- [About this exercise]: In the records that follow, show each line where the word "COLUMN" is present.

- [Source material]:
- - - -
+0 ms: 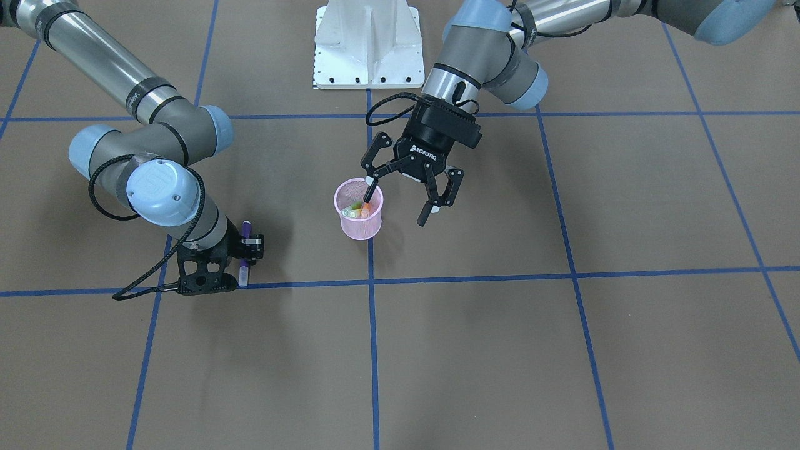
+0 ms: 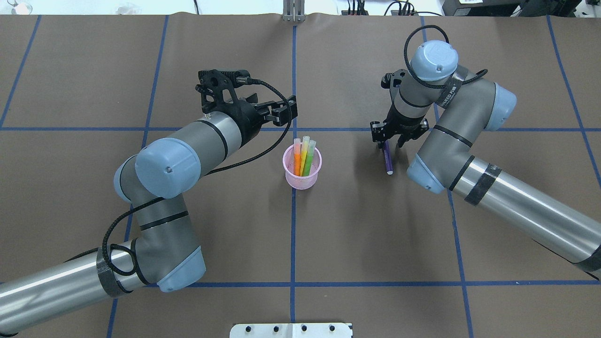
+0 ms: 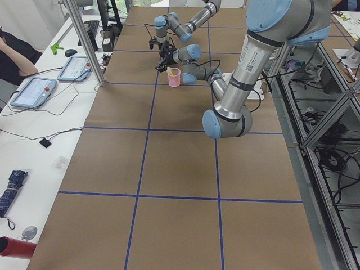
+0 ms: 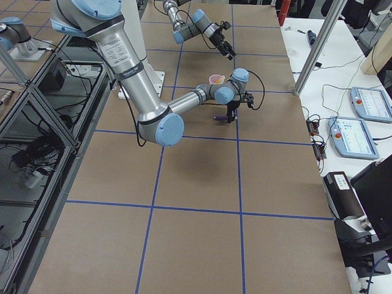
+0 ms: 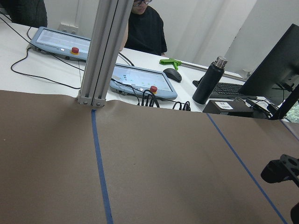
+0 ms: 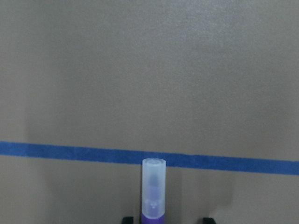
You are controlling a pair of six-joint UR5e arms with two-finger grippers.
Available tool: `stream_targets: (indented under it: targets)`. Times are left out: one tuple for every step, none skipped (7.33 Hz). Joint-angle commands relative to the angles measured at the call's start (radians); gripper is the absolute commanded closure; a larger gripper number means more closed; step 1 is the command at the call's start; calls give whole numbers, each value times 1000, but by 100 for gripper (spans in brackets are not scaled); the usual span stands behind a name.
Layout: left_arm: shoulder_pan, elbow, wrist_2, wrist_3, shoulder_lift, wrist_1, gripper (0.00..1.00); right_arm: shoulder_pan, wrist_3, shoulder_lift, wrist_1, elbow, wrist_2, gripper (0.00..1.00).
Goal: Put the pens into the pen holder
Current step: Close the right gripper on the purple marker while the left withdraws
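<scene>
**Purple pen at right jaws; three pens in holder**

- Holder (image 2: 303,180): upright near the bench (image 2: 375,234) centre, on a tape line (image 2: 292,234).
- Inside it, three sticks lean together, cap ends up: orange pen (image 2: 297,162), yellow-green pen (image 2: 304,157), green pen (image 2: 310,162).
- Purple pen (image 2: 387,159): well apart from the holder, on the robot's right. It lies level, with its whitish cap end toward the operators' side and close to a tape line. Cannot tell whether it rests on the bench.
- Right gripper (image 2: 387,136): points down and straddles the purple pen. In the wrist view the jaws stand partly spread, with a gap on each side of the pen.
- Left gripper (image 1: 395,212): tilted above the holder, jaws spread wide and holding nothing. One fingertip (image 1: 369,200) hangs over the holder's rim; the other is clear of it.
</scene>
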State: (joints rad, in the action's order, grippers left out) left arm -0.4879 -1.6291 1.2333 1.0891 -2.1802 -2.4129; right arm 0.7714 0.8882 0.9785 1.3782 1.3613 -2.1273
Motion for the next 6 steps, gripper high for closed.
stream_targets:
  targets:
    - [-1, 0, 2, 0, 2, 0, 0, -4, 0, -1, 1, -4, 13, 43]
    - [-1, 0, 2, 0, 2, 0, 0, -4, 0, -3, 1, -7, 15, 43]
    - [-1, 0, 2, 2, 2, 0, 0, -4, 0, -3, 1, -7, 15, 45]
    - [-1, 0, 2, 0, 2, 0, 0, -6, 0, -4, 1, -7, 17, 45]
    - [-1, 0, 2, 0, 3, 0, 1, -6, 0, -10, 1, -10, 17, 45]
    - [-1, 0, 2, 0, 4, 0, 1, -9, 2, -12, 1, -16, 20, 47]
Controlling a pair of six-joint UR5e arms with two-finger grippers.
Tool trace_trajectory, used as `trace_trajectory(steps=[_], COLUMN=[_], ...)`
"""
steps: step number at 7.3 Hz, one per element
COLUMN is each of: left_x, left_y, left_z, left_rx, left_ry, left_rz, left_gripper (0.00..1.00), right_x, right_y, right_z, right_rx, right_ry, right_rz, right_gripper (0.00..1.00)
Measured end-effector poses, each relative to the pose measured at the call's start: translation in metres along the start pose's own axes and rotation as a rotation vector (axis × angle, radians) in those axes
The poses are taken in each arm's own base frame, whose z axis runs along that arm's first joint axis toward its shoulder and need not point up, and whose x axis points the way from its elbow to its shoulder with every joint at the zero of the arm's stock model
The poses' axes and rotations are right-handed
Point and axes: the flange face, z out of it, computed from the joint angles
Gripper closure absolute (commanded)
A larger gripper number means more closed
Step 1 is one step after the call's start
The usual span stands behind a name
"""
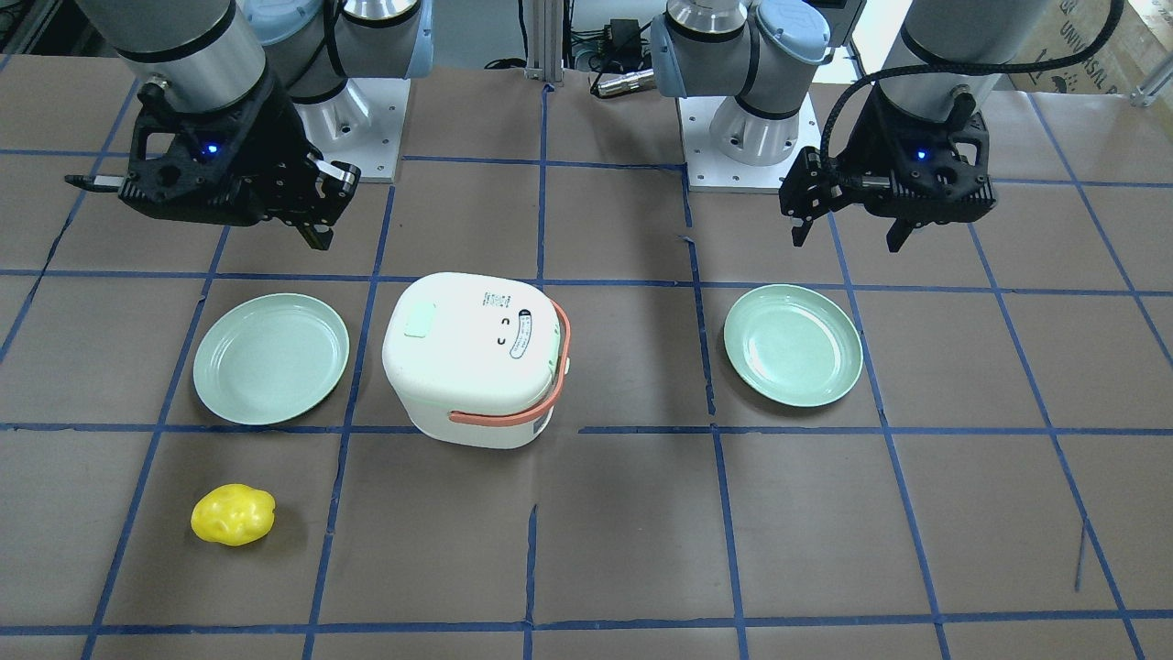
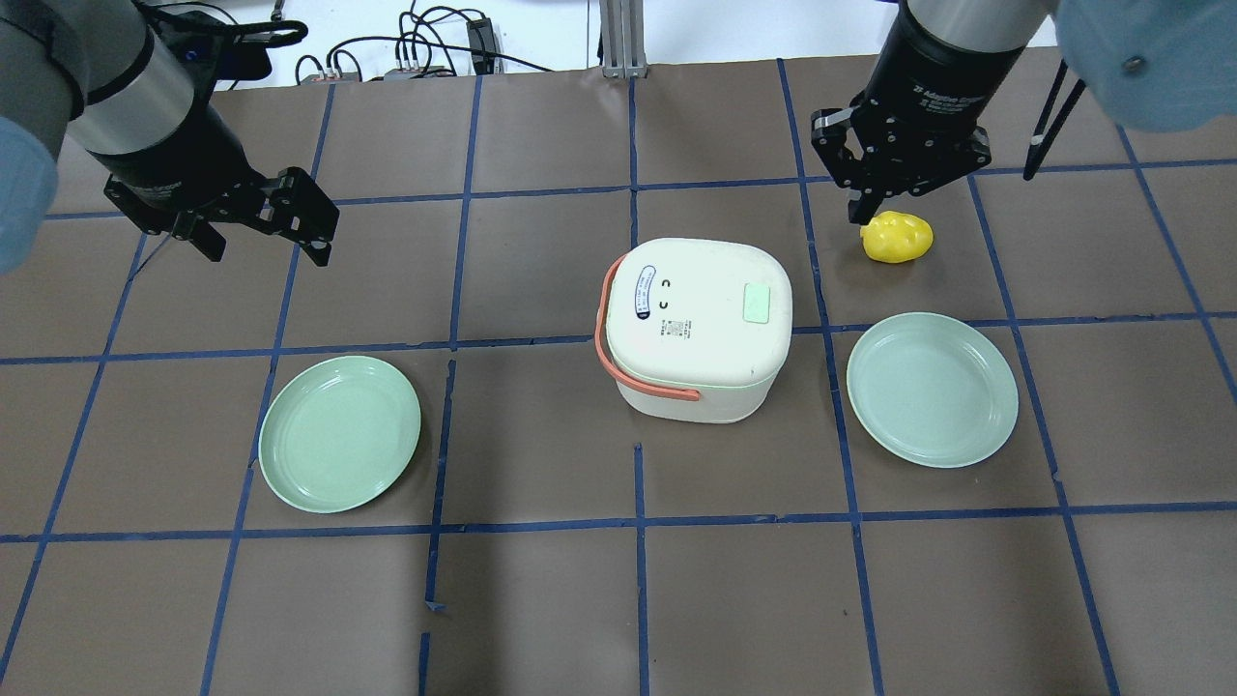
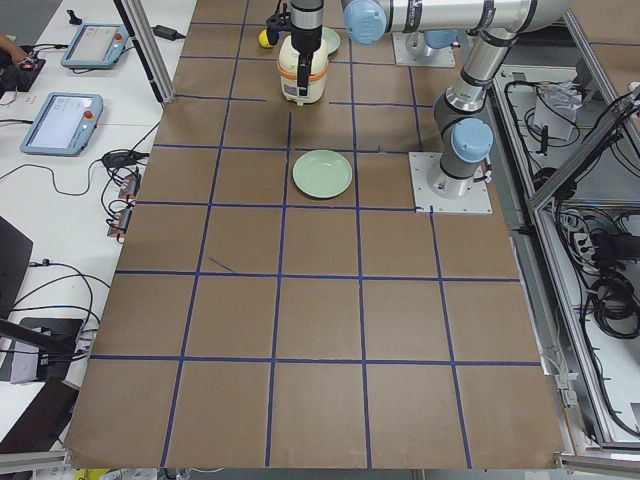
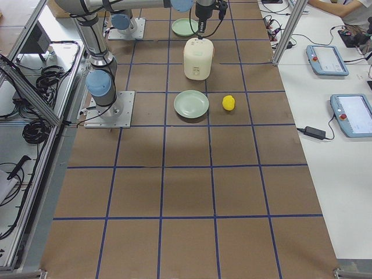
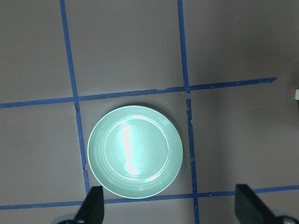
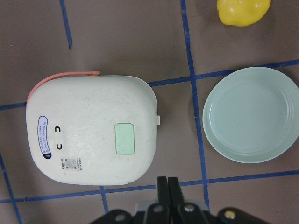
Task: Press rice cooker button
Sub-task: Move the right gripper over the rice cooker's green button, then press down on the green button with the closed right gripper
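The white rice cooker [image 1: 476, 357] with an orange handle stands mid-table; it also shows in the overhead view [image 2: 696, 324]. The button [image 1: 419, 323] is a pale mint-green patch near the lid's edge on my right arm's side, seen also from overhead [image 2: 756, 303] and in the right wrist view [image 6: 124, 138]. My right gripper [image 1: 316, 229] [image 2: 856, 213] [image 6: 167, 186] is shut and empty, held high, apart from the cooker on its button side. My left gripper [image 1: 848, 229] [image 2: 263, 246] [image 5: 170, 207] is open and empty, hovering over a green plate [image 5: 135, 151].
Two mint-green plates lie beside the cooker, one on each side [image 2: 340, 432] [image 2: 932, 389]. A yellow lemon-like object [image 2: 898, 238] [image 1: 233, 514] lies on the far side of the right-hand plate. The brown tabletop [image 2: 541, 599] has a blue tape grid.
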Motion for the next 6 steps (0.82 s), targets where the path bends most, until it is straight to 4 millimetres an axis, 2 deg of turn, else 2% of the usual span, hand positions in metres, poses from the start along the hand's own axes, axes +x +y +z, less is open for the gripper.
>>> trace_trajectory(steps=[1, 3, 6], left_x=[0.0, 0.0, 0.0], left_y=[0.0, 0.0, 0.0], left_z=[0.0, 0.0, 0.0], left_rx=[0.0, 0.0, -0.001], left_ry=[0.0, 0.0, 0.0], left_rz=[0.0, 0.0, 0.0], left_gripper=[0.0, 0.0, 0.0], right_x=[-0.015, -0.035, -0.036], right_y=[0.004, 0.006, 0.003], right_z=[0.009, 0.038, 0.09], right_rx=[-0.011, -0.023, 0.003], right_ry=[-0.011, -0.013, -0.021], right_rz=[0.008, -0.017, -0.022], right_gripper=[0.87, 0.86, 0.86])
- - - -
- [Solved problem]:
Tool trace_trajectory, used as `trace_trajectory(steps=[_], COLUMN=[_], ...)`
COLUMN is each of: left_x, left_y, left_z, left_rx, left_ry, left_rz, left_gripper (0.00..1.00), right_x, right_y, right_z, right_rx, right_ry, right_rz, right_gripper (0.00..1.00)

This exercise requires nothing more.